Em resposta, os políticos locais poderão dizer a si próprios – e aos seus cidadãos – que alianças militares como a Aukus não comprometem a soberania do seu país e que continuam a ser responsáveis ​​pela sua política externa. No entanto, a história da OTAN conta uma história diferente: alianças militares deste tipo lideradas pelos EUA criam uma dependência de trajectória que torna muito difícil para os membros individuais desvincularem-se das decisões de política externa tomadas em Washington, mesmo que discordem delas. . Mais uma vez, a história da expansão da OTAN é instrutiva aqui. Quando o Presidente Clinton tentou avançar na implantação de sistemas estratégicos de defesa antimísseis na Europa Oriental, encontrou forte oposição de vários países europeus. Mas Washington, como líder de facto do sistema de segurança dominante na Europa, utilizou metodicamente a exigência de “solidariedade de aliança” para silenciar as críticas dos aliados. Eventualmente, os aliados da OTAN alinharam-se – tal como fizeram após a invasão da Ucrânia pela Rússia.

Neste sentido, países como a Austrália e a Nova Zelândia seriam ingénuos se pensassem que poderiam evitar ser arrastados para um futuro conflito entre os EUA e a China.
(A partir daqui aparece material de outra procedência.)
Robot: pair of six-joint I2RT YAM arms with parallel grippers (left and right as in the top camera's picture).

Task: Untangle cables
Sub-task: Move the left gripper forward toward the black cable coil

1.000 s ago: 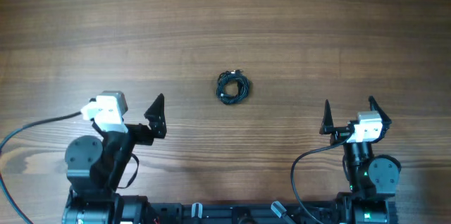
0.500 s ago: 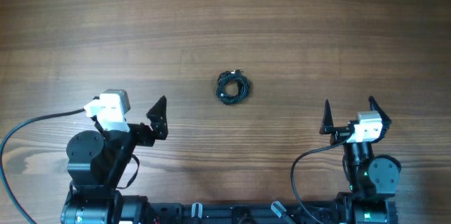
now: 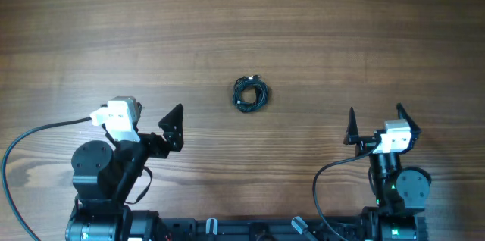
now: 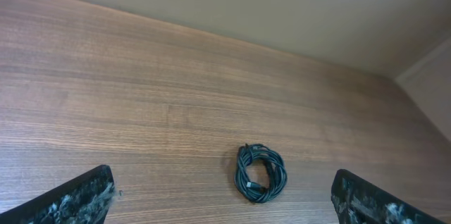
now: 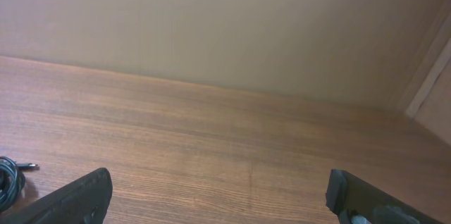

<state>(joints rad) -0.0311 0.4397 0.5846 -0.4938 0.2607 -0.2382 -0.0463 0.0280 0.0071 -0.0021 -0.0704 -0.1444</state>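
Overhead: the cables sit in one small knotted bundle mid-surface, well apart from both arms. My left tool and right tool gape wide, holding nothing. Left wrist: the bundle lies ahead, between the fingers. Right wrist: just its edge and a plug end show at far left.

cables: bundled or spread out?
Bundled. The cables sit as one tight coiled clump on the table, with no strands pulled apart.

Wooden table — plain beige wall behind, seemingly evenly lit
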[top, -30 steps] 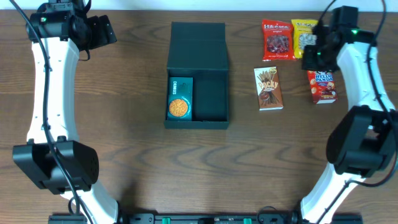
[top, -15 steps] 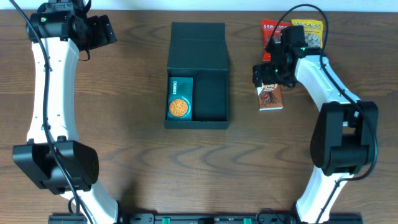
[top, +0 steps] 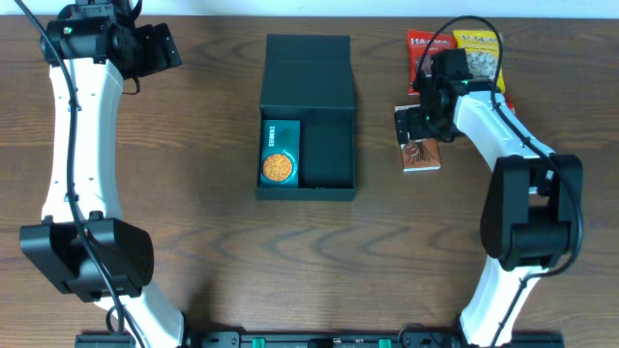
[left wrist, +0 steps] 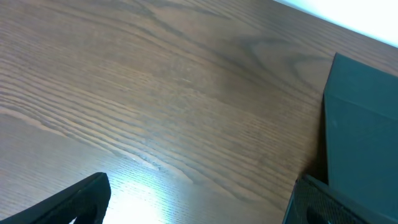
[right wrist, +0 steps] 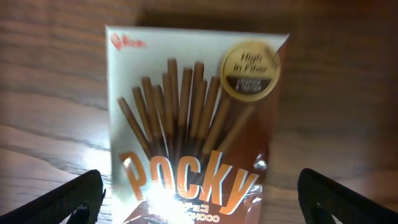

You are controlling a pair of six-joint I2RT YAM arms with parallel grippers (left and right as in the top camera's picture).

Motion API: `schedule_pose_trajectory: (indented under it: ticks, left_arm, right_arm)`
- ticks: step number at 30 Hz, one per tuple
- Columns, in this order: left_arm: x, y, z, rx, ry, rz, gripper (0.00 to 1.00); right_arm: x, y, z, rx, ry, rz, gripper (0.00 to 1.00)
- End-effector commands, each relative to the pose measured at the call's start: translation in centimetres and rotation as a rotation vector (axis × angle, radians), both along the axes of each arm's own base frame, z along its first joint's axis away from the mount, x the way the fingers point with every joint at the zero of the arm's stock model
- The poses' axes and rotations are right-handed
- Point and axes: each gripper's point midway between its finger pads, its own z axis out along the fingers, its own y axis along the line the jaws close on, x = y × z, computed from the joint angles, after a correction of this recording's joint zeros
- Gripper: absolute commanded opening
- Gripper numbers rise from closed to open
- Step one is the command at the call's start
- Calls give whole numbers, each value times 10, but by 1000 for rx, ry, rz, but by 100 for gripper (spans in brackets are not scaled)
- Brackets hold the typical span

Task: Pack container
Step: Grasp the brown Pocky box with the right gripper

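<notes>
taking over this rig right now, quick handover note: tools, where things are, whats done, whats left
Left tool: open, empty, parked far left.
Right tool: open, over the brown Pocky carton, not gripping it.
Dark teal-black cardboard container: lid open, centre.
Done: small teal snack box with orange circle is inside, left half.
Left: Pocky carton, red snack bag, yellow snack bag.

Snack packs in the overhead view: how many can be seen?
4. One teal box lies in the container; the Pocky box, red bag and yellow bag lie right of it. The right arm may hide more.
</notes>
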Motion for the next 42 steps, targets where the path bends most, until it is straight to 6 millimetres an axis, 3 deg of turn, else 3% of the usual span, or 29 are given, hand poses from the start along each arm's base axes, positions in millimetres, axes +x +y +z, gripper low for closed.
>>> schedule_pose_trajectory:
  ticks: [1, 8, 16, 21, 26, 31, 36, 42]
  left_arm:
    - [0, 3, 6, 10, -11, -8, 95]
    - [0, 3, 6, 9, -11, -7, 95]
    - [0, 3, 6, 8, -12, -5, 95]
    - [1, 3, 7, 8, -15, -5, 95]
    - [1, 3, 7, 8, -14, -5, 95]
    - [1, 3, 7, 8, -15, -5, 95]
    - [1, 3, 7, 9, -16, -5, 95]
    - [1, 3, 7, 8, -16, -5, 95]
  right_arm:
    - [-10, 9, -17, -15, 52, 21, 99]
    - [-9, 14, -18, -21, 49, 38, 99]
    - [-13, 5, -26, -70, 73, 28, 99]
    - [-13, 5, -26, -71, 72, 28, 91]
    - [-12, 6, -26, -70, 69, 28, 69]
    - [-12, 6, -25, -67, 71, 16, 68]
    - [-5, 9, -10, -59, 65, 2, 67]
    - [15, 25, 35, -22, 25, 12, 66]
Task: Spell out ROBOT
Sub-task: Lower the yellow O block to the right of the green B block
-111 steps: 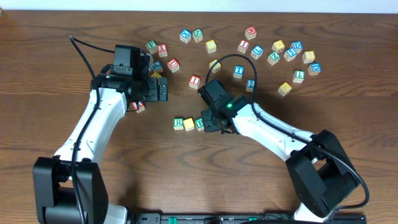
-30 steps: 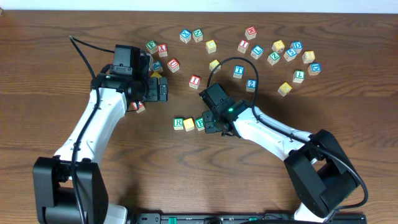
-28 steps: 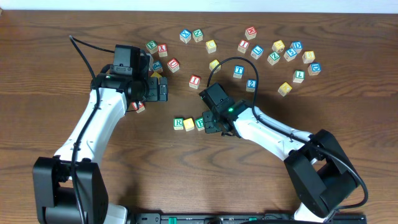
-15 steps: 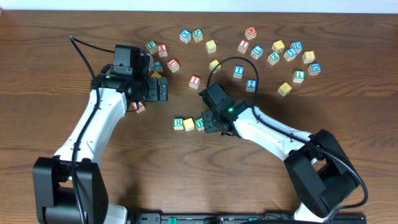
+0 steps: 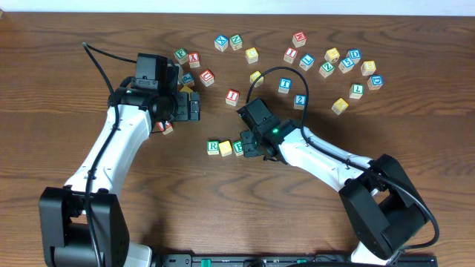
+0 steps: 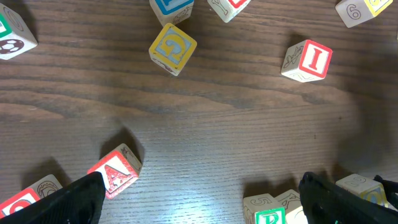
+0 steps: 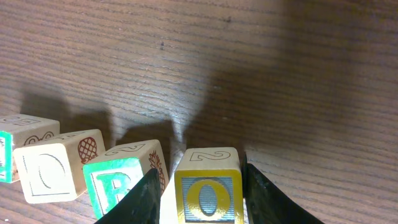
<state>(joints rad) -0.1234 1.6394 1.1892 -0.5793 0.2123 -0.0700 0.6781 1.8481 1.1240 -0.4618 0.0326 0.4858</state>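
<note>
While in right tool (image 7: 200,171), O cube (image 7: 208,196).

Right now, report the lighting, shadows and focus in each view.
Overhead: even light on the table, sharp throughout, only soft shadows. Left wrist: the I cube is crisp, the left fingers are dark and blurred at the bottom corners, and the wood is dimmer at right. Right wrist: a broad shadow covers the upper right, and the O cube between the right fingers is readable.
</note>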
Aukus significa entregar efectivamente a sua política externa aos EUA. Afinal de contas, os americanos têm sido bastante abertos sobre o facto de verem o Aukus como um meio semelhante ao da NATO para afirmar a hegemonia dos EUA sobre a região. Campbell, o principal arquitecto da estratégia de Biden para a Ásia, admitiu abertamente que Aukus pretende “prender [a Austrália] durante os próximos 40 anos” – ou seja, subordiná-la à estratégia geopolítica da América.

O governo australiano afirmou frequentemente que Aukus “não envolve qualquer compromisso ante facto de participar ou ser dirigido de acordo com as operações militares de qualquer outro país”. Mas foram recentemente rejeitados por ninguém menos que o próprio Campbell, que, de acordo com o Financial Review, confirmou que “Washington não transferiria a jóia da sua coroa – submarinos movidos a energia nuclear – se não tivesse a palavra final sobre a sua utilização operacional, especialmente se surgir um conflito com a China”. Como observou recentemente o The Economist , a Austrália não está destinada a tornar-se um parceiro soberano, mas sim “a plataforma de lançamento militar da América para a Ásia”.

Os nossos aliados na Ásia enfrentam assim uma escolha: podem optar por explorar a sua posição geográfica única e agir como uma ponte entre o Oriente e o Ocidente; ou podem optar por se tornarem ferramentas do militarismo americano e do confronto entre grandes potências. Para ver como este último poderá acabar, basta olhar para a Europa.

Thomas Fazi é colunista e tradutor do UnHerd . Seu último livro é The Covid Consensus , em coautoria com Toby Green.